Федор Крюков

Зыбь

I

Пахло отпотевшей землей и влажным кизячным дымом. Сизыми струйками выползал он из труб и долго стоял в раздумье над соломенными крышами, потом нехотя спускался вниз, тихо стлался по улице и закутывал бирюзовой вуалью вербы в конце станицы. Вверху, между растрепанными косицами румяных облаков, нежно голубело небо: всходило солнце.

И хлопотливым, веселым шумом проснувшейся заботы приветствовало восход все живое население станицы. Неистово орали кочета; мягким медным звоном звенело вдали кагаканье гусей; вперебой блеяли выгнанные на улицу овцы и ягнята — как школьники, нестройным, но старательным хором поющие утреннюю молитву; в кучах сухого хвороста сердито-задорно считались между собой воробьи. Шуршали по улице арбы с сеном. На сене, сердито уткнувшись вниз железными зубьями, тряслись бороны. Скрипели воза с мешками зерна — народ в первый раз после зимы выезжал на работу в поле, на посев. Звонкое, короткое хлопанье кнута сменялось то отрывистым, то протяжным бойким свистом и переплеталось с добродушно грозными, понукающими голосами:

— Цоб! К-куда? Цобэ, перепелесый, цобэ! Гей, бычки, гей! Цоб-цоб-цоб!..
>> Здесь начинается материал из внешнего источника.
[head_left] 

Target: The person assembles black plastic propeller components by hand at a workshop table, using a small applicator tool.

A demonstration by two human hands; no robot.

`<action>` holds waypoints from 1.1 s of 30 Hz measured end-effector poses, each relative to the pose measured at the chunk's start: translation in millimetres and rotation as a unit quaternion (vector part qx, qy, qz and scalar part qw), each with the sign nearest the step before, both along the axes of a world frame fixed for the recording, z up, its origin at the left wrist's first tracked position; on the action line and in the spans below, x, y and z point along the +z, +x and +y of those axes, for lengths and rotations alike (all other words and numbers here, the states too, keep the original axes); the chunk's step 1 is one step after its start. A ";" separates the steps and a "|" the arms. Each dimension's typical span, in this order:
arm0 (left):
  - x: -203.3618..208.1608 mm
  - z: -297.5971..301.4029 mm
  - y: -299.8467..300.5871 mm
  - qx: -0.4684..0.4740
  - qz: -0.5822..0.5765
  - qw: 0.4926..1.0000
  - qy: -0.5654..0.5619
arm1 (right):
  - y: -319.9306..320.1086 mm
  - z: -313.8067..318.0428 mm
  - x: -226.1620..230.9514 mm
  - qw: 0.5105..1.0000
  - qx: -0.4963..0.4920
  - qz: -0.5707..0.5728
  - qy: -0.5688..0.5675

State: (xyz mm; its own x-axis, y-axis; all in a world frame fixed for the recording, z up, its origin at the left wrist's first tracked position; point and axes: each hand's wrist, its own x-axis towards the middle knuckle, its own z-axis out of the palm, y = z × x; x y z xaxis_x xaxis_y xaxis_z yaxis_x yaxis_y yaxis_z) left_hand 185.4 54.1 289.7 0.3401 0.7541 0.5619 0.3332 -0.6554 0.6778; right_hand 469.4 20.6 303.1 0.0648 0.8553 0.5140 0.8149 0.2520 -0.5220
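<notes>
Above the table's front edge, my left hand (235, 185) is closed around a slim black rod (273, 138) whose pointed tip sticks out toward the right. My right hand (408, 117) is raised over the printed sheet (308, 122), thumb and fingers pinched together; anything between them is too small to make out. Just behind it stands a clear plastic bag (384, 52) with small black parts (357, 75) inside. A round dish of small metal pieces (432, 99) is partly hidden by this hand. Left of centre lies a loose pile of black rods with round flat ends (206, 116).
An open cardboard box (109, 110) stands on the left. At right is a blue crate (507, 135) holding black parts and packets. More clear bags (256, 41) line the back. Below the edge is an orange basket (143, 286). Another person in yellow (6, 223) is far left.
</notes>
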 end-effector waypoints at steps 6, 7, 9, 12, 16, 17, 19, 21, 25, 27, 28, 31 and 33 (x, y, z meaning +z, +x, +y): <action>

Старая серая кобыла Корсачная, уже с час запряженная в арбу, уныло слушала эти пестрые, давно знакомые ей звуки бестолково-радостного волнения и суеты. Она знала, что предвещают они двухнедельную полосу тяжелой, изнурительной, выматывающей все силы работы.

Бока у Корсачной были желтые от навоза, шея местами облезла, а спина — острая, как пила. Была она ровесницей Никифору Терпугу — чернобровому молодцу, который наваливал теперь на арбу пятерик с пшеницей, семена. Шло им по двадцатому году. Но он только входил в силу, расцветал, а она уже доживала свой трудовой век, старушка с отвисшей нижней губой, с согнутыми коленями, с глубокими ямами над умными, унылыми глазами. Проработала она на семью Терпугов почти 17 лет, принесла им шесть жеребят, и в прошлом году ее последний сын пошел в полк под старшим сыном вдовой Терпужихи — Родионом.